### YOUR ASSIGNMENT
Go line by line through the listing below and copy those that hold "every".

### EXCERPTED RECORDS

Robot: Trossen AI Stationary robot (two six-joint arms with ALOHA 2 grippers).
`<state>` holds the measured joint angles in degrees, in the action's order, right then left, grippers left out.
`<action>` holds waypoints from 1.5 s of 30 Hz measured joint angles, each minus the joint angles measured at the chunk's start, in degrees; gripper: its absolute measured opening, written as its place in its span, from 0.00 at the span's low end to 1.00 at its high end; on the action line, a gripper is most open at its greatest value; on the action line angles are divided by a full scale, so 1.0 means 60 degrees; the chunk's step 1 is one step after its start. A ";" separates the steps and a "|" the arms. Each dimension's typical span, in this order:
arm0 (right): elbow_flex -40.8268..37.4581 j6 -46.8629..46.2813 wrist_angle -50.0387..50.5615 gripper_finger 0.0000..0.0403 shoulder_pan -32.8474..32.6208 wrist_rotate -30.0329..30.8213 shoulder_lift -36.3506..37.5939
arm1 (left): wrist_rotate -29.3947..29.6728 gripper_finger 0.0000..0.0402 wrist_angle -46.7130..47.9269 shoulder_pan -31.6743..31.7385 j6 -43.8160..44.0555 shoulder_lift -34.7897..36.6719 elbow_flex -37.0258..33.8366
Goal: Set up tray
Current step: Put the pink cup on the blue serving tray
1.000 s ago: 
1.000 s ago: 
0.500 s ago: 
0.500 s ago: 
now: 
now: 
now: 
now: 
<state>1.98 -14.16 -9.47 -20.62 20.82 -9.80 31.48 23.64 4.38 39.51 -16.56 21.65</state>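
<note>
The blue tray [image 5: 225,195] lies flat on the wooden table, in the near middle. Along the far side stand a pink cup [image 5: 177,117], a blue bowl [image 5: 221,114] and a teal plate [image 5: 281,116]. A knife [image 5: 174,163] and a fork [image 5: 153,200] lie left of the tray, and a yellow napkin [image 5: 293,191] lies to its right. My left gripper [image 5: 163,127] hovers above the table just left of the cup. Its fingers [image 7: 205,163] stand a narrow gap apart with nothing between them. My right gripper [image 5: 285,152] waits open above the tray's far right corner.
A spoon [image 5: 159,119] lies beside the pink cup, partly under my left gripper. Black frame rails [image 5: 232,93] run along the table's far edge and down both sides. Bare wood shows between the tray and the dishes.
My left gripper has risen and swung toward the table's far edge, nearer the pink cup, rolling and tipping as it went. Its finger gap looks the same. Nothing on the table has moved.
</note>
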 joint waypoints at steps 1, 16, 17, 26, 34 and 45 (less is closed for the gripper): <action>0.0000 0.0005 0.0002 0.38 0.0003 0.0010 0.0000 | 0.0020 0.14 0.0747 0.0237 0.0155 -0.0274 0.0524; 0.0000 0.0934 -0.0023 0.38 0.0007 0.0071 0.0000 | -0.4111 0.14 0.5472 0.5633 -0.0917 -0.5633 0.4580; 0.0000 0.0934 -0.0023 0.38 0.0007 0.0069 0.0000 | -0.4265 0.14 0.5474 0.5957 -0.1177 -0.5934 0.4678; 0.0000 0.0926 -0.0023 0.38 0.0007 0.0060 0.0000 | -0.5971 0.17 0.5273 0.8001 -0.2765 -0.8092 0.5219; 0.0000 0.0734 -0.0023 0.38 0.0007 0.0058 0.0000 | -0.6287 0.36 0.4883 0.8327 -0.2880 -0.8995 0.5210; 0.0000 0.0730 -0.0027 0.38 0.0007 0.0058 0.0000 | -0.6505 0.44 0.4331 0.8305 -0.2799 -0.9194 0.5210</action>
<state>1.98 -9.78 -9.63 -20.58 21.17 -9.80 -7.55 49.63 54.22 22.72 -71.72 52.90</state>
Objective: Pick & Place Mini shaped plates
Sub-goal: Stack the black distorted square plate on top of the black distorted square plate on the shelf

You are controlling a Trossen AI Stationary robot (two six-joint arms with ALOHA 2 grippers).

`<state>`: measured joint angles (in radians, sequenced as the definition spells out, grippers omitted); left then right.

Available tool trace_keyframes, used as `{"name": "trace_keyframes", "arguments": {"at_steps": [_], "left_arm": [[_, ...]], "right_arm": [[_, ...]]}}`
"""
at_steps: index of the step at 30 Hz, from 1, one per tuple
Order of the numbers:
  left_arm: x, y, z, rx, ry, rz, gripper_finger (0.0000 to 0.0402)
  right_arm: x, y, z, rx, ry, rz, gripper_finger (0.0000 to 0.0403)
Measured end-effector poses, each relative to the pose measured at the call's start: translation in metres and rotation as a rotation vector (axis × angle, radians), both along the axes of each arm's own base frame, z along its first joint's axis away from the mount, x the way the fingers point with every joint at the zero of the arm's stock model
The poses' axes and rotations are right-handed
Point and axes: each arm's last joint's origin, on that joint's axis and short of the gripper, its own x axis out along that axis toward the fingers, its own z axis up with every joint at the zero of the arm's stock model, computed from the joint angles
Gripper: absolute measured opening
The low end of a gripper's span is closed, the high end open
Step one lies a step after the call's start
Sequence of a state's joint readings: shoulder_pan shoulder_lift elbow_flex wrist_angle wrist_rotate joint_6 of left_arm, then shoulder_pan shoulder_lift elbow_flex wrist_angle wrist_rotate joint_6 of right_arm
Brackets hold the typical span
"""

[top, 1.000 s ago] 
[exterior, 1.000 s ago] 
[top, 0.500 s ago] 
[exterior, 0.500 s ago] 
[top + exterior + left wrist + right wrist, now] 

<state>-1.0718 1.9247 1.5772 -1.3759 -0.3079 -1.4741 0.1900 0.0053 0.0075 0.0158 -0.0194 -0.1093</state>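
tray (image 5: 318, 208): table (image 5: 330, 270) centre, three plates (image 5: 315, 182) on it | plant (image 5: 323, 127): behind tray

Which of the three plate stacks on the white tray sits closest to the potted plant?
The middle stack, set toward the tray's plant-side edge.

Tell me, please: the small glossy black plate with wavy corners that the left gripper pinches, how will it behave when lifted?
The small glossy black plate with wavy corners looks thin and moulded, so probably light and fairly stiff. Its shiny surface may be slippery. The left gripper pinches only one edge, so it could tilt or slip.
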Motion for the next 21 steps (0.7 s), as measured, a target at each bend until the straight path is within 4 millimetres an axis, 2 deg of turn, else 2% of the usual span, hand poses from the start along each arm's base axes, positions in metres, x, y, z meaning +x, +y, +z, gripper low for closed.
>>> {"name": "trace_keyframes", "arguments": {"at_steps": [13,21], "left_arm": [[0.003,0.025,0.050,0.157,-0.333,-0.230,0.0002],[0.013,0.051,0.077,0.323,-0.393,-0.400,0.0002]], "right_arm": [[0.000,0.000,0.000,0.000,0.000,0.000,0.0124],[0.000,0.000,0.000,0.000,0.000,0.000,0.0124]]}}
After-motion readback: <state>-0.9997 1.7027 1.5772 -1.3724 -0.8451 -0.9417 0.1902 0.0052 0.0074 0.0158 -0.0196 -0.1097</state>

### PROBLEM SOLUTION
Measured end-effector poses, each relative to the pose measured at the call's start: translation in metres and rotation as a rotation vector (axis × angle, radians), both along the axes of each arm's own base frame, z along its first joint's axis away from the mount, x the way the fingers point with every joint at the zero of the arm's stock model
Point and axes: each arm's last joint's origin, on that joint's axis and short of the gripper, its own x axis out along that axis toward the fingers, its own z axis up with every joint at the zero of the arm's stock model, computed from the joint angles

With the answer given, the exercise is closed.